Problem to solve » Every entry should be returned unchanged, with the pictures omitted.

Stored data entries
=== Section Start ===

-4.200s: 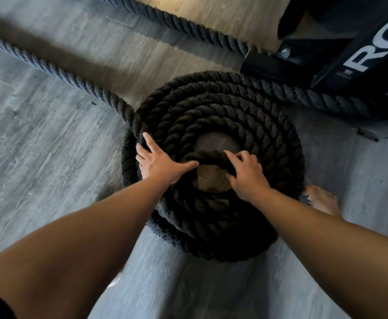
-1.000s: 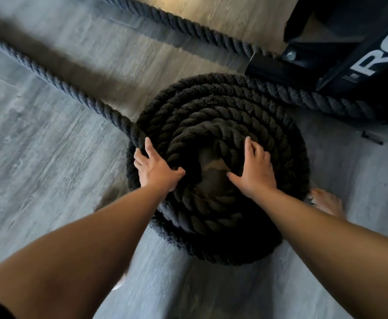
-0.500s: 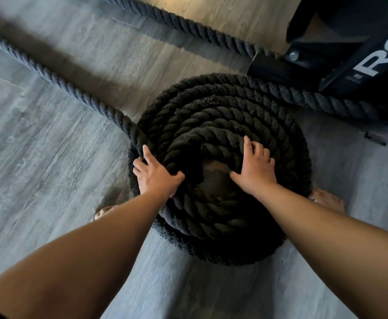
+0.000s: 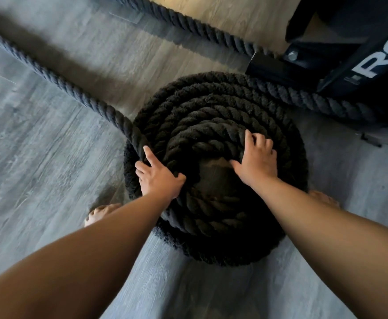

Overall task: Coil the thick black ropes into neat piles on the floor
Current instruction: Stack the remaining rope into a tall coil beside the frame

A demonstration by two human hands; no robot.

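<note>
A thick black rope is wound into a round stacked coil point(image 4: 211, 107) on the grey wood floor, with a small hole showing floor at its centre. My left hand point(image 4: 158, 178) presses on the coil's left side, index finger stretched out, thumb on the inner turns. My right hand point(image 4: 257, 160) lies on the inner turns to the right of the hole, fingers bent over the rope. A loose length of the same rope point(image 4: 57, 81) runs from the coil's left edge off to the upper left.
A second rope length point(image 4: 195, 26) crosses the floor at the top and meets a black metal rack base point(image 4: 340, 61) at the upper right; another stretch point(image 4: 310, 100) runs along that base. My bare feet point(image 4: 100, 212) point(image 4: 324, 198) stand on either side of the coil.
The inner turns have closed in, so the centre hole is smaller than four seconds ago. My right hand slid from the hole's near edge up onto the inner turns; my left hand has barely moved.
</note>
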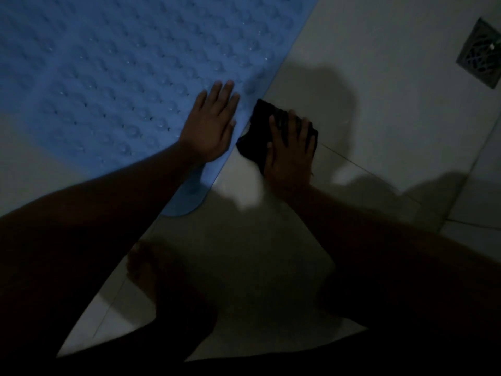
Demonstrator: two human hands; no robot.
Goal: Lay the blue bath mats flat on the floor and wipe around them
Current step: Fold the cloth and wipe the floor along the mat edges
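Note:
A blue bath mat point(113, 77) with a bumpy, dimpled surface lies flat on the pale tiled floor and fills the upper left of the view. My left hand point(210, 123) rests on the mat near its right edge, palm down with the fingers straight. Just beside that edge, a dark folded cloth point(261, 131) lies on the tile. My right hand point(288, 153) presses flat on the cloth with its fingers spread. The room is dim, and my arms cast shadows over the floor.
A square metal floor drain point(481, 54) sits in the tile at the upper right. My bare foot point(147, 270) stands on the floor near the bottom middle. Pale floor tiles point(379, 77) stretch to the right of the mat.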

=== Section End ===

Output of the task »
-4.200s: 
-1.000s: 
-0.500s: 
+0.000s: 

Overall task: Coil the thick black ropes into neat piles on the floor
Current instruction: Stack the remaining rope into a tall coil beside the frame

A demonstration by two human hands; no robot.

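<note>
A thick black rope is wound into a round stacked coil point(image 4: 211, 107) on the grey wood floor, with a small hole showing floor at its centre. My left hand point(image 4: 158, 178) presses on the coil's left side, index finger stretched out, thumb on the inner turns. My right hand point(image 4: 257, 160) lies on the inner turns to the right of the hole, fingers bent over the rope. A loose length of the same rope point(image 4: 57, 81) runs from the coil's left edge off to the upper left.
A second rope length point(image 4: 195, 26) crosses the floor at the top and meets a black metal rack base point(image 4: 340, 61) at the upper right; another stretch point(image 4: 310, 100) runs along that base. My bare feet point(image 4: 100, 212) point(image 4: 324, 198) stand on either side of the coil.
The inner turns have closed in, so the centre hole is smaller than four seconds ago. My right hand slid from the hole's near edge up onto the inner turns; my left hand has barely moved.
</note>
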Demonstrator: two human hands; no robot.
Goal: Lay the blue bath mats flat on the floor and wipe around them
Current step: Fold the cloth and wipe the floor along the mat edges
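Note:
A blue bath mat point(113, 77) with a bumpy, dimpled surface lies flat on the pale tiled floor and fills the upper left of the view. My left hand point(210, 123) rests on the mat near its right edge, palm down with the fingers straight. Just beside that edge, a dark folded cloth point(261, 131) lies on the tile. My right hand point(288, 153) presses flat on the cloth with its fingers spread. The room is dim, and my arms cast shadows over the floor.
A square metal floor drain point(481, 54) sits in the tile at the upper right. My bare foot point(147, 270) stands on the floor near the bottom middle. Pale floor tiles point(379, 77) stretch to the right of the mat.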

Besides the given answer, there is nothing more to add.